**EXERCISE BRIEF:**
Please say how many lines in the records below contain the word "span". Give the number and nothing more.

**WORKING DATA:**
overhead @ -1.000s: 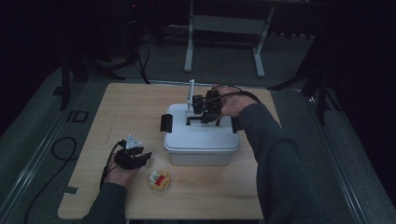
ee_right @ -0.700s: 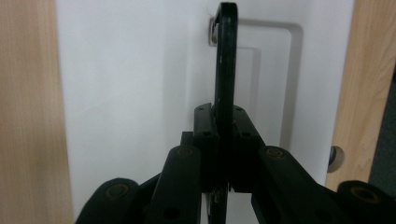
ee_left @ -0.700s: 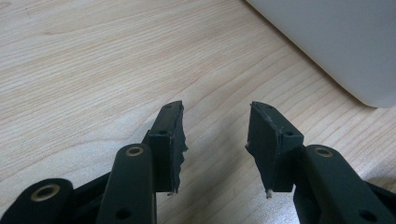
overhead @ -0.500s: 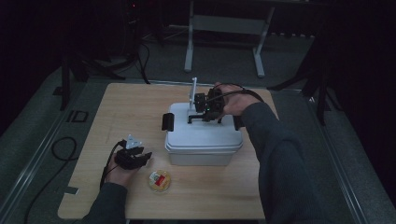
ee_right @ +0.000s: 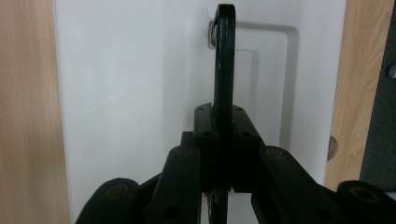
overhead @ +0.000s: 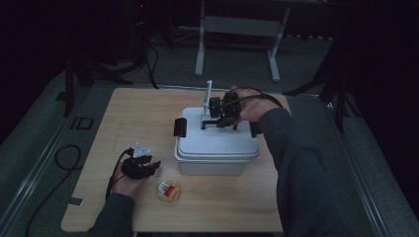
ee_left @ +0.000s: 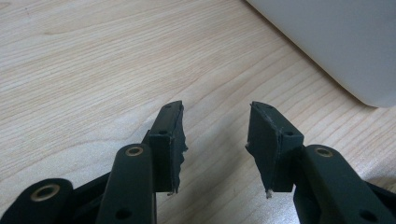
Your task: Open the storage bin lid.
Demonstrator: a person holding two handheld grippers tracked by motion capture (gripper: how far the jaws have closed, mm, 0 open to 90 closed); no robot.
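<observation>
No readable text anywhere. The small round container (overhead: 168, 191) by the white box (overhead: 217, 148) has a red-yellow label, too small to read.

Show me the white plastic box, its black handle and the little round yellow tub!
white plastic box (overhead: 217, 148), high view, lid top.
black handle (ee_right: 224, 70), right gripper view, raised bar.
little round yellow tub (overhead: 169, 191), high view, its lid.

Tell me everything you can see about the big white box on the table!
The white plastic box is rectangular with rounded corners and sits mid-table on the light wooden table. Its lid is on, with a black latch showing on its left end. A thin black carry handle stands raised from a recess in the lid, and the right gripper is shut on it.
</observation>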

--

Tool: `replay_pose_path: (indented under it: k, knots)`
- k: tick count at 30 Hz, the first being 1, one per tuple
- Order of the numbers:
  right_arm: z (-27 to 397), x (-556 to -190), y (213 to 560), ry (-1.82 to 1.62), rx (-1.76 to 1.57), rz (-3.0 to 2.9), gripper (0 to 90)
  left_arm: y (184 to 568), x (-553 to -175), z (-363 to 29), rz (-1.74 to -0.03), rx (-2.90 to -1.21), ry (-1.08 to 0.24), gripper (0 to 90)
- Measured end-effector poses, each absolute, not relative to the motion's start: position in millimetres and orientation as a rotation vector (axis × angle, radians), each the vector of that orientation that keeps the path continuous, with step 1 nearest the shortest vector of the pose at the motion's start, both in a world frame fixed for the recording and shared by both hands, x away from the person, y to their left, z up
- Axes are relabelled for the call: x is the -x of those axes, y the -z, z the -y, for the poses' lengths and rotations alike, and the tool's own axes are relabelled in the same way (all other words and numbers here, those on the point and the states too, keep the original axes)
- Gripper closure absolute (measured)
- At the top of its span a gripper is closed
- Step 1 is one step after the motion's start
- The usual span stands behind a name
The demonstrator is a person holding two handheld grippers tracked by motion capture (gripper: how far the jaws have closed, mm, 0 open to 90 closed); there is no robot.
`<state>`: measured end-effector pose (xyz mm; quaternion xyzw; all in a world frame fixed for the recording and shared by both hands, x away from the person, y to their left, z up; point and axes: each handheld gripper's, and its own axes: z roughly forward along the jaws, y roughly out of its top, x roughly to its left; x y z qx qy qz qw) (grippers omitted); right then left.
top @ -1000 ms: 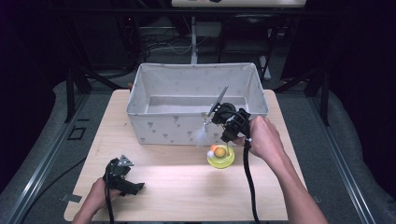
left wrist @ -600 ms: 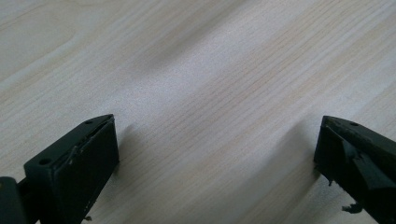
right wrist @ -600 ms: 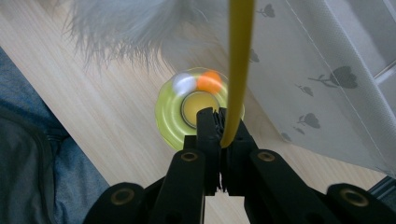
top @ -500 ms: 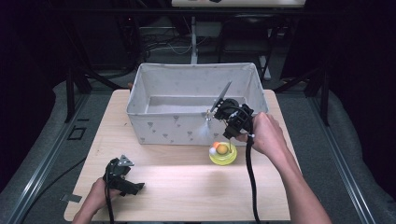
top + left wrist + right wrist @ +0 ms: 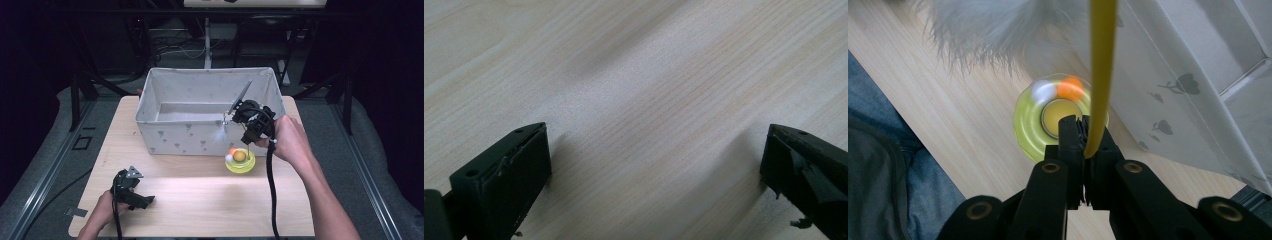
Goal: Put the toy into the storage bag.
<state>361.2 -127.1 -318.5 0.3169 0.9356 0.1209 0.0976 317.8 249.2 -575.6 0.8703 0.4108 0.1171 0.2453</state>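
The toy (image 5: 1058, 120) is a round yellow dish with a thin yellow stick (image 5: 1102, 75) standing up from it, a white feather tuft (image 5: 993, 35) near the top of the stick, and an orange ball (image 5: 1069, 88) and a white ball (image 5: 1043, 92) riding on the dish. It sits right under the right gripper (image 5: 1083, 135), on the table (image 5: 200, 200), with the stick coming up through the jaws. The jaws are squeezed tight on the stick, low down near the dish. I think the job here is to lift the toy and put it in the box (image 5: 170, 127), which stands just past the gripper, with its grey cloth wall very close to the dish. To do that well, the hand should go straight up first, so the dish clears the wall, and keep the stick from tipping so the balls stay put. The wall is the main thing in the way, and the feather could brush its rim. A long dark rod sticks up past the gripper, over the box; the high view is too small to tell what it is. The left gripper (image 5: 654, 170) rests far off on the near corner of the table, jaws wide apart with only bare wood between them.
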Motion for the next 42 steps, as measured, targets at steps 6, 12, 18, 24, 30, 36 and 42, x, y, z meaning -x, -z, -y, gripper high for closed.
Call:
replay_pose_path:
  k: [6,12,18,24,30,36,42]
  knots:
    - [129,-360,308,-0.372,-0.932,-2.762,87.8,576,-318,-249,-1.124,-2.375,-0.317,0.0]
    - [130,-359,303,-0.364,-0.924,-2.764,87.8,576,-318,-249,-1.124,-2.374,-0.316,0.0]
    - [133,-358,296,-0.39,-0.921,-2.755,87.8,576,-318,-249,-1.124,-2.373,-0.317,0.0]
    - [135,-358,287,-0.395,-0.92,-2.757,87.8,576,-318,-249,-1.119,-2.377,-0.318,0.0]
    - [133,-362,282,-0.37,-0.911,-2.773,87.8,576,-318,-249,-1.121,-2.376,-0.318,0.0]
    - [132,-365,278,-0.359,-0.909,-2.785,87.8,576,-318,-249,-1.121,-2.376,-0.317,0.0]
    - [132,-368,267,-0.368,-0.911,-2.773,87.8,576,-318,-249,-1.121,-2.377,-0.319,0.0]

**ANSWER SPACE:**
2